Collected data entries:
.....

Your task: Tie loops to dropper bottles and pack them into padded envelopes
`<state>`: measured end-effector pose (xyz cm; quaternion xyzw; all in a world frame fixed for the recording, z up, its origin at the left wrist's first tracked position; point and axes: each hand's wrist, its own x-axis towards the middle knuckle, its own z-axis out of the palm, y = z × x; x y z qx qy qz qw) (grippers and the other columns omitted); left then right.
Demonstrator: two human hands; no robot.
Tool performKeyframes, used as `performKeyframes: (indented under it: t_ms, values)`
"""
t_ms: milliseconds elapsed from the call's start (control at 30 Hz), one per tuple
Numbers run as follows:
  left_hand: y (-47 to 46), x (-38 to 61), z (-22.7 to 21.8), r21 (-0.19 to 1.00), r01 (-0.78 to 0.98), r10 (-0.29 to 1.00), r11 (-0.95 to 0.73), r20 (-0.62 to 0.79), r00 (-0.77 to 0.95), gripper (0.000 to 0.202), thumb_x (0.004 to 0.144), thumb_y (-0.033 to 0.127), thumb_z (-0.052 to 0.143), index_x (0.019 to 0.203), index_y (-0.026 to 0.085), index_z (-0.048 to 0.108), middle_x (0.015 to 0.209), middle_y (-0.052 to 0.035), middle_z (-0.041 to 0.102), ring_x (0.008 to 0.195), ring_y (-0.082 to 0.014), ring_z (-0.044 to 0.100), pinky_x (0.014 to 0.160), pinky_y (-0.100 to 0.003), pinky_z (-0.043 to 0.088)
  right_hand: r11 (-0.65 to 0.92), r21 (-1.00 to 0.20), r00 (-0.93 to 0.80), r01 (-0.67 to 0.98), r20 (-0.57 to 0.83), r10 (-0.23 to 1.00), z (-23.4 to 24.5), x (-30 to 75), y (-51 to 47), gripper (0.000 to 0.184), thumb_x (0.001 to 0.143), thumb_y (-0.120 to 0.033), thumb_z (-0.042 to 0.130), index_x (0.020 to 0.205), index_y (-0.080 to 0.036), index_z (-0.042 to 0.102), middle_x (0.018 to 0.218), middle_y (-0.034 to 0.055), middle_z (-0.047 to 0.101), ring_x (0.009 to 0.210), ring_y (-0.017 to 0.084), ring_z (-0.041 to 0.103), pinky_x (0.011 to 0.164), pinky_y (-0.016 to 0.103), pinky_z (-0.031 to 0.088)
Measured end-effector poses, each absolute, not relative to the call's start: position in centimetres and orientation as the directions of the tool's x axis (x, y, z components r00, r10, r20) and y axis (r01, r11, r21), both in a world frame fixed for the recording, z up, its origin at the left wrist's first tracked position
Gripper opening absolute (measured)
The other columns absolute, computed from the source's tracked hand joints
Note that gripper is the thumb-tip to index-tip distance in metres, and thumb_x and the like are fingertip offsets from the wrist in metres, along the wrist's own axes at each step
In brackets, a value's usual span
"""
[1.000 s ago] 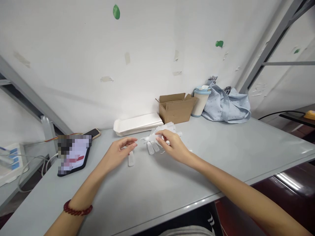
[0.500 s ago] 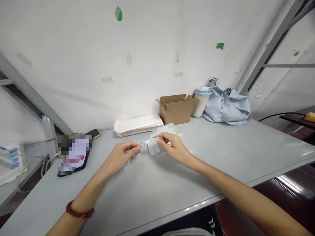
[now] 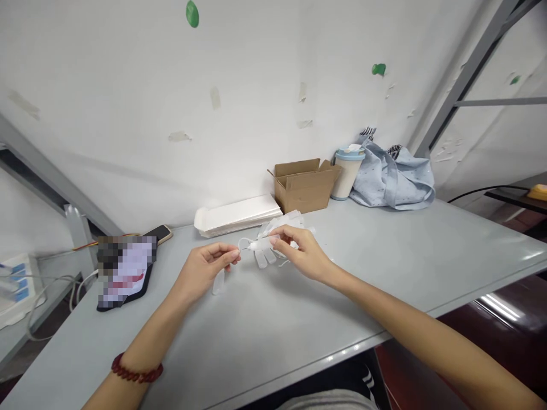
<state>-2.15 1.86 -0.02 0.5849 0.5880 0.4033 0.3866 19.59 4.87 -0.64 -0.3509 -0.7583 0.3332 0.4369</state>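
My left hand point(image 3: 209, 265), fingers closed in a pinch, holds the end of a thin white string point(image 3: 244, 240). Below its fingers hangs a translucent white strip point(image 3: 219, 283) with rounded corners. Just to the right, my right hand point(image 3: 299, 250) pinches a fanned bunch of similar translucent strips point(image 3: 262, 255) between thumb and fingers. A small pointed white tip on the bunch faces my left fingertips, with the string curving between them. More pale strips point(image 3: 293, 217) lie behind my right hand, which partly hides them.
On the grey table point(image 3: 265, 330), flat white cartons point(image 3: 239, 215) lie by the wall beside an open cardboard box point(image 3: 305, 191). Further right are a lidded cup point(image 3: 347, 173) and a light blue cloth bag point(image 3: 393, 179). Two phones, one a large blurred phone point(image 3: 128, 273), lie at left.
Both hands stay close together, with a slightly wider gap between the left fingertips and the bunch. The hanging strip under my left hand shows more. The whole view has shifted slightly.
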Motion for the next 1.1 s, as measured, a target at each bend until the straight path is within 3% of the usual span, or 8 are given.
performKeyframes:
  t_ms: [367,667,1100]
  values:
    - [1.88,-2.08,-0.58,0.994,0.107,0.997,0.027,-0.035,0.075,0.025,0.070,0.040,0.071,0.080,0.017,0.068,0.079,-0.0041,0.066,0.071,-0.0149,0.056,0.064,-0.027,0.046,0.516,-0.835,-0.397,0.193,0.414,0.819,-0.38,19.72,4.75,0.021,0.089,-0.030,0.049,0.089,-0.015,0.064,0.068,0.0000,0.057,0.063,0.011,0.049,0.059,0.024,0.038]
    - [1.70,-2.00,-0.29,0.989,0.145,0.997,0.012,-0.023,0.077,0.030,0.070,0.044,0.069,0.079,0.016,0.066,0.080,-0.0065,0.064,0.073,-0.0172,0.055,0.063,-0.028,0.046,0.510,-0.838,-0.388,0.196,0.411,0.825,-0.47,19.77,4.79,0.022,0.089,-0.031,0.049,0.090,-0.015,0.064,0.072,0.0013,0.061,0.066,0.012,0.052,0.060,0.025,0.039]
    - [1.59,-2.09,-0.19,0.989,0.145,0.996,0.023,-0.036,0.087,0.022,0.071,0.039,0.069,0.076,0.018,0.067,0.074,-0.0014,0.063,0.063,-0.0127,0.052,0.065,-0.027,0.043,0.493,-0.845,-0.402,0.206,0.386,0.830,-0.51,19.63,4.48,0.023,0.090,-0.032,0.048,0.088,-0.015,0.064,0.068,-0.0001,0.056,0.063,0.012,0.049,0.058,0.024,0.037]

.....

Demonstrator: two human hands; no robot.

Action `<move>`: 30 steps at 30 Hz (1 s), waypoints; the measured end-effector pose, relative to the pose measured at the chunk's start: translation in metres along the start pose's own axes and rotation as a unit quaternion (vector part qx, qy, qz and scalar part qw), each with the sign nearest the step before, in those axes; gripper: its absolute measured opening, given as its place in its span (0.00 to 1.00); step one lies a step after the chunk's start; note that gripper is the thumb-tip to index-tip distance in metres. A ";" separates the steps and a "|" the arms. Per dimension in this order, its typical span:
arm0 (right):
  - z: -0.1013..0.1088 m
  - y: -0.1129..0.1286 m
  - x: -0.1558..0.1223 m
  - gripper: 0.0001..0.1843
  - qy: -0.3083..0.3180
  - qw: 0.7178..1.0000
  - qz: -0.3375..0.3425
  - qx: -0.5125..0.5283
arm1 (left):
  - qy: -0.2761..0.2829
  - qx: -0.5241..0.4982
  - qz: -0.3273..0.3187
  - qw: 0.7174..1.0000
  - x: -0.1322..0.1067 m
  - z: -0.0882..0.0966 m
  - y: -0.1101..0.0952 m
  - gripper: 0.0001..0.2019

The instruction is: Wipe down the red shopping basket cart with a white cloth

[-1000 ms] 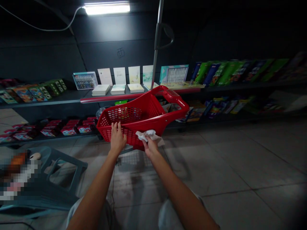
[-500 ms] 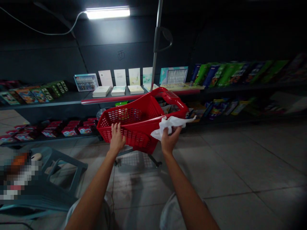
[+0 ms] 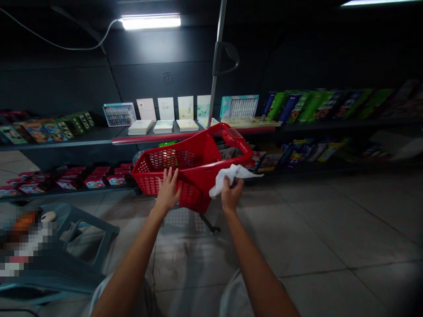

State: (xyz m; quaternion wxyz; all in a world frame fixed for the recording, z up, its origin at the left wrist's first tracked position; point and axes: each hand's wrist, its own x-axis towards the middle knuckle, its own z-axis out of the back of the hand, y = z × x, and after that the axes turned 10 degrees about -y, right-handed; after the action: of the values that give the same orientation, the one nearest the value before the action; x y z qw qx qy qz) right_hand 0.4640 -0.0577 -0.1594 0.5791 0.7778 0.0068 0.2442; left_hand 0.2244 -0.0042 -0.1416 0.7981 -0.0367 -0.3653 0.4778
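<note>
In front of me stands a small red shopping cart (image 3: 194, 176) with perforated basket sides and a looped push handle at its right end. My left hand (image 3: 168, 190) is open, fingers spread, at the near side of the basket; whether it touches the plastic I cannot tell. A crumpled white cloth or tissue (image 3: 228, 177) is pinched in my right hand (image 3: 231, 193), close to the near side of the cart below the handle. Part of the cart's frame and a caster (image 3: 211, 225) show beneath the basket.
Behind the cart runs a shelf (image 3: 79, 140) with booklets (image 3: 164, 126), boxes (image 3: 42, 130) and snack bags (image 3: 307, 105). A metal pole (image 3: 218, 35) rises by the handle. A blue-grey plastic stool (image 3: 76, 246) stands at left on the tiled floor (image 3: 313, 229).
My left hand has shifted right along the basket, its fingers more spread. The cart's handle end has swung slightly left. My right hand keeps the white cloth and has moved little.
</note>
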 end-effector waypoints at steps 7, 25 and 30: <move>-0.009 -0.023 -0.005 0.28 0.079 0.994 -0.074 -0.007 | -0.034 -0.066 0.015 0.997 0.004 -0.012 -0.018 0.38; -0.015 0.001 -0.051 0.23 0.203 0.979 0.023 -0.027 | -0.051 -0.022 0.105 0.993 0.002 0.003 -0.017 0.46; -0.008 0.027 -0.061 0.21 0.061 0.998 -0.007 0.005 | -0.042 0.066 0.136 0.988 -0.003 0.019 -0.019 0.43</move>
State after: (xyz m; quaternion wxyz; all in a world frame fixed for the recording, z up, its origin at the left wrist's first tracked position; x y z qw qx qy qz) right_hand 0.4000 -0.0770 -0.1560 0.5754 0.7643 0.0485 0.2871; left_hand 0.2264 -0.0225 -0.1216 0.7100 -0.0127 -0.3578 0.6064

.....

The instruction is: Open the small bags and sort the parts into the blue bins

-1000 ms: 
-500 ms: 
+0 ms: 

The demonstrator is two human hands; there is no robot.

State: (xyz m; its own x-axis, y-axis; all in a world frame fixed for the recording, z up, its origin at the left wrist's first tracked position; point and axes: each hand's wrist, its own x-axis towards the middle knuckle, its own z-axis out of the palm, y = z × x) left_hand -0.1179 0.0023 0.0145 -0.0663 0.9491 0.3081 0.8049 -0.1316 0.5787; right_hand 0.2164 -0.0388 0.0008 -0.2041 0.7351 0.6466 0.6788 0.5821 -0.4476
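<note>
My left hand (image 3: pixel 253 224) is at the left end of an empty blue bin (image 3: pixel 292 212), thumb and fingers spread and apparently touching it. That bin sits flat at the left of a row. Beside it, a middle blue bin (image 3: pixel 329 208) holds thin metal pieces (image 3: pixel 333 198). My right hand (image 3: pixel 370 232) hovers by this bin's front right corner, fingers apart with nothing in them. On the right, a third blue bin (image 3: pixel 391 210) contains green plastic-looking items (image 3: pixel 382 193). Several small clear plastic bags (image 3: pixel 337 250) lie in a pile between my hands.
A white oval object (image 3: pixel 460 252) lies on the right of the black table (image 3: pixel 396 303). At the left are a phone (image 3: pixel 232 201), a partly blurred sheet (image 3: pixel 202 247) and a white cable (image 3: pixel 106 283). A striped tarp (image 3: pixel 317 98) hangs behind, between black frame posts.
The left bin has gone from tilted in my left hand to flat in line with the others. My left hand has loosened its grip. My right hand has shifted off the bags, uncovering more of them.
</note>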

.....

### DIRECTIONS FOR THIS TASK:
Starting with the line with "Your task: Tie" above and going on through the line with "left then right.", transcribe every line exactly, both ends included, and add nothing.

### SOLUTION TO THE EXERCISE:
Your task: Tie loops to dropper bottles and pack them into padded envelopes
`<state>`: measured end-effector pose (xyz cm; quaternion xyzw; all in a world frame fixed for the recording, z up, its origin at the left wrist's first tracked position; point and axes: each hand's wrist, its own x-axis towards the middle knuckle, its own z-axis out of the palm, y = z × x; x y z qx qy qz qw) (grippers and the other columns omitted); left then right.

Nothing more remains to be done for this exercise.